* Stored data:
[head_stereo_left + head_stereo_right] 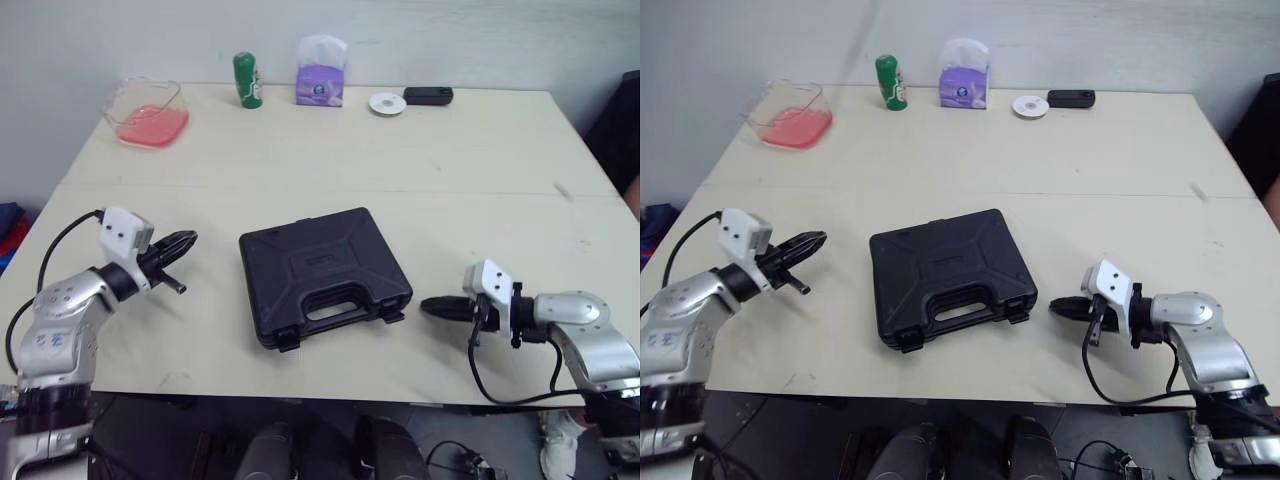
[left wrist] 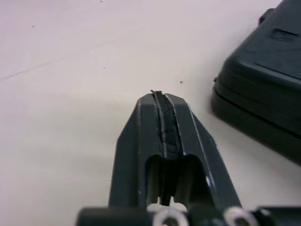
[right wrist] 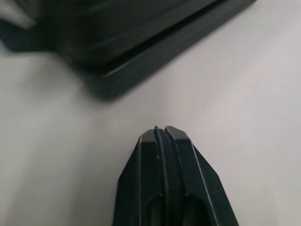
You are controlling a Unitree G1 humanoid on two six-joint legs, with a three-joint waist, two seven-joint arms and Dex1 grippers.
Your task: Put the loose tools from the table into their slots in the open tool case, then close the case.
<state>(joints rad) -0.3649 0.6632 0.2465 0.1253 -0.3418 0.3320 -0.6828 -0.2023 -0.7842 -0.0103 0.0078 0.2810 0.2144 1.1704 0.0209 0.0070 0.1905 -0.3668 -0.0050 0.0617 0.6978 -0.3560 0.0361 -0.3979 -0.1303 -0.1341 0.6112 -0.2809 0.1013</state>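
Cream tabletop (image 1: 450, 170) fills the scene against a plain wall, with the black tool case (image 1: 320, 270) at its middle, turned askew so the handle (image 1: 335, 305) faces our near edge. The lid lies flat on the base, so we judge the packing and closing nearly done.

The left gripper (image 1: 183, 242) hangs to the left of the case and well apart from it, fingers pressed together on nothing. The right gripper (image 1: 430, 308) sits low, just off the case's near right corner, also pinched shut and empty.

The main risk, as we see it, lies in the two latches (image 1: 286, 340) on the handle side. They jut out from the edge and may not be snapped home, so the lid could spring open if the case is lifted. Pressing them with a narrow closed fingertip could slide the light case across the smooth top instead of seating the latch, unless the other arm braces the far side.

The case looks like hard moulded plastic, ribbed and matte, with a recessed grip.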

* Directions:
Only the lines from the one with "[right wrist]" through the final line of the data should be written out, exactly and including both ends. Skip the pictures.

* Task output:
[right wrist] 
You are controlling a Unitree G1 humanoid on two six-joint legs, with a three-joint waist, two seven-joint arms and Dex1 grippers.
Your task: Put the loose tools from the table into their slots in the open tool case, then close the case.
<state>(joints rad) -0.3649 0.6632 0.2465 0.1253 -0.3418 0.3320 -0.6828 -0.2023 -0.7842 -0.0103 0.0078 0.2810 0.2144 1.1704 0.0209 0.0070 0.1905 -0.3668 -0.0050 0.0617 0.6978 -0.3560 0.0361 -0.3979 -0.1303 -0.1341 0.6112 -0.2809 0.1013</state>
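Cream tabletop (image 1: 450, 170) fills the scene against a plain wall, with the black tool case (image 1: 320, 270) at its middle, turned askew so the handle (image 1: 335, 305) faces our near edge. The lid lies flat on the base, so we judge the packing and closing nearly done.

The left gripper (image 1: 183, 242) hangs to the left of the case and well apart from it, fingers pressed together on nothing. The right gripper (image 1: 430, 308) sits low, just off the case's near right corner, also pinched shut and empty.

The main risk, as we see it, lies in the two latches (image 1: 286, 340) on the handle side. They jut out from the edge and may not be snapped home, so the lid could spring open if the case is lifted. Pressing them with a narrow closed fingertip could slide the light case across the smooth top instead of seating the latch, unless the other arm braces the far side.

The case looks like hard moulded plastic, ribbed and matte, with a recessed grip.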

This output has been given in full.